Ensure a hooks file path is specified in the dataops_config.yml file in the dataops/snowflake directory while working with Iceberg tables for SOLE for DP.

dataops_config.yml
config-version: 2
hook-paths: [hooks.yml]
  • If the hooks.template.yml file exists:

    Verify the presence of the database_level_hooks object group section in hooks.template.yml. If it does not exist, create this section and include database_level_hooks to add commands.

  • If the hooks.template.yml file does not exist:

    Create a new file named hooks.template.yml within the dataops/snowflake directory.

    Ensure that the newly created file includes a database_level_hooks object group section.

  • As an Iceberg table is a schema-level object, it requires specifying the database and schema. If you want to use an existing database and schema, include their names when creating the Iceberg table Otherwise, define them in the pre_hook section of account_level_hooks.

    Add pre_hooks under database_level_hooks section by creating a new file hooks.template.yml in the dataops/snowflake directory, which has the following content:

    info

    If the external volume and catalog are set at the database level, you don’t need to specify them again when creating the Iceberg table.

    hooks.template.yml
    database_level_hooks:
    post_hooks:
    - environment: snowflake
    commands:
    - "CREATE ICEBERG TABLE IF NOT EXISTS {{ env.DATABASE_NAME_PREFIX }}_<database-name>_{{ env.DATAOPS_ENV_NAME }}.<schema_name>.<iceberg_table_name>( <COLUMN_NAME> <COLUMN_TYPE>) EXTERNAL_VOLUME = <External_volume_name>
    catalog = SNOWFLAKE BASE_LOCATION = 'FOLDER NAME WILL CREATE IN CLOUD LOCATION'

    Here, {{ env.DATABASE_NAME_PREFIX }} serves as the prefix, and {{ env.DATAOPS_ENV_NAME }} acts as the suffix.

  • Create the Iceberg table.

    hooks.template.yml
    database_level_hooks:
    post_hooks:
    - environment: snowflake
    commands:
    - "CREATE ICEBERG TABLE IF NOT EXISTS {{ env.DATABASE_NAME_PREFIX }}_{{ env.DATAOPS_ENV_NAME }}.ICEBERG_SOLEDP_SCHEMA.ICEBERG_TABLE_TEST(customer_id int, name string) EXTERNAL_VOLUME = iceberg_external_volume_soledp
    catalog = SNOWFLAKE BASE_LOCATION = 'my_iceberg_table'

Step 2 -Using Iceberg tables as a Model with MATE

Currently, there is no built-in materialization support for creating or managing Iceberg tables in dbt. The existing materialization options such as table, view, incremental table, and ephemeral do not extend to Iceberg tables.
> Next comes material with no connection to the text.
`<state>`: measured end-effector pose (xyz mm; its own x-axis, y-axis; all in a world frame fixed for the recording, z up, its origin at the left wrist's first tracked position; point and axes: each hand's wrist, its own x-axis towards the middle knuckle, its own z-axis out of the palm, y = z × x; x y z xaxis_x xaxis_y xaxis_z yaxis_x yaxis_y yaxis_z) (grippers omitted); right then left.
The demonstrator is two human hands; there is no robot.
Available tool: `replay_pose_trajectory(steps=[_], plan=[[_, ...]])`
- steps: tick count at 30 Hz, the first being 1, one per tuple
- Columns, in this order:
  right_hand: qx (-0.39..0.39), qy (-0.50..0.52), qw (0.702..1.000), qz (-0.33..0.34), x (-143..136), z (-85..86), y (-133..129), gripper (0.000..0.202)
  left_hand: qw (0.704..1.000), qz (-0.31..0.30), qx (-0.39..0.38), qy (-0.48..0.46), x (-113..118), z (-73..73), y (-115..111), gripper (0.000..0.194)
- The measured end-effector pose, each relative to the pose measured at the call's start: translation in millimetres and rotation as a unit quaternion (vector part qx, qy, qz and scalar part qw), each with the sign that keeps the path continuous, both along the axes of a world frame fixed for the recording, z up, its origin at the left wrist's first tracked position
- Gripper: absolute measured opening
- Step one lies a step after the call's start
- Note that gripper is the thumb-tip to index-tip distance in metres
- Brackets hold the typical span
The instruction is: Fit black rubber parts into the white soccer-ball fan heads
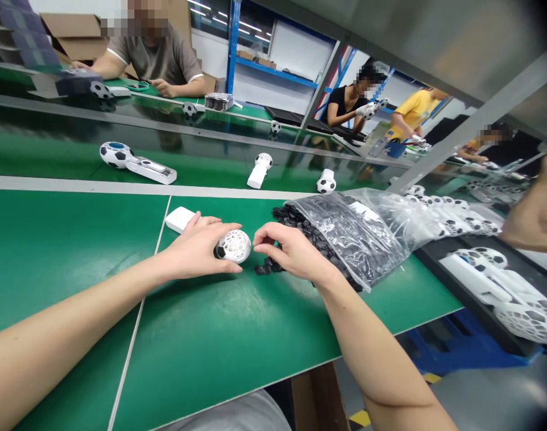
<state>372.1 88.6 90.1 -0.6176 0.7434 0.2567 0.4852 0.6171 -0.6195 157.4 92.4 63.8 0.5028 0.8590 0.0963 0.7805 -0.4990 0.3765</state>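
Observation:
My left hand point(201, 245) is wrapped round the ball-shaped head of a white handheld fan point(236, 246) with a soccer-ball pattern and an open grille. Its white handle sticks out behind the fingers on the left. Just right of the grille, my right hand point(284, 248) has thumb and forefinger pinched together; whatever is between them, if anything, is too small to make out. Beside and behind that hand, small black pieces point(265, 267) spill from a clear plastic bag point(358, 230) lying on the green table point(237, 335).
Several similar fans, one of them a fan with a blue-topped head point(115, 154), lie beyond the pale strip point(75, 185). At right a black tray point(457, 269) holds more fans. A person's arm point(531, 209) reaches in there. Co-workers sit across the line; a metal post point(457, 123) slants overhead.

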Motion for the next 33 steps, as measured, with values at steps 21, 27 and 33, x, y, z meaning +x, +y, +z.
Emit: replay_pose_trajectory(steps=[21,27,33], plan=[[-0.142,0.142,0.979,-0.046,-24.0,-26.4,-0.5,0.012,0.999,0.035,0.014,-0.016,5.7,0.0,-3.9,0.079],[-0.210,0.162,0.963,-0.052,-24.3,-29.1,0.7,0.019,0.999,0.032,0.004,-0.013,6.5,2.4,-5.1,0.071],[-0.274,0.164,0.943,-0.090,-23.8,-32.5,2.5,0.028,0.999,0.035,0.005,-0.027,7.9,3.9,-5.2,0.066]])
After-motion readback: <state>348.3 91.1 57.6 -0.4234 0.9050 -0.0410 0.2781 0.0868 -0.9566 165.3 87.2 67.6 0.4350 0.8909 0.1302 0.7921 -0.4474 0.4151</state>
As a result, creating or managing Iceberg tables directly through Mate is not supported. This limitation also applies to the DataOps platform, which does not currently support write operations on Iceberg tables. Users seeking to work with read-write Iceberg tables will need to consider alternative approaches or await future updates that may introduce this functionality.

Conclusion

This guide provides a clear path for using Iceberg tables in SOLE for Data Products and MATE, from setup to integration with MATE models, ensuring a smooth and efficient data management process.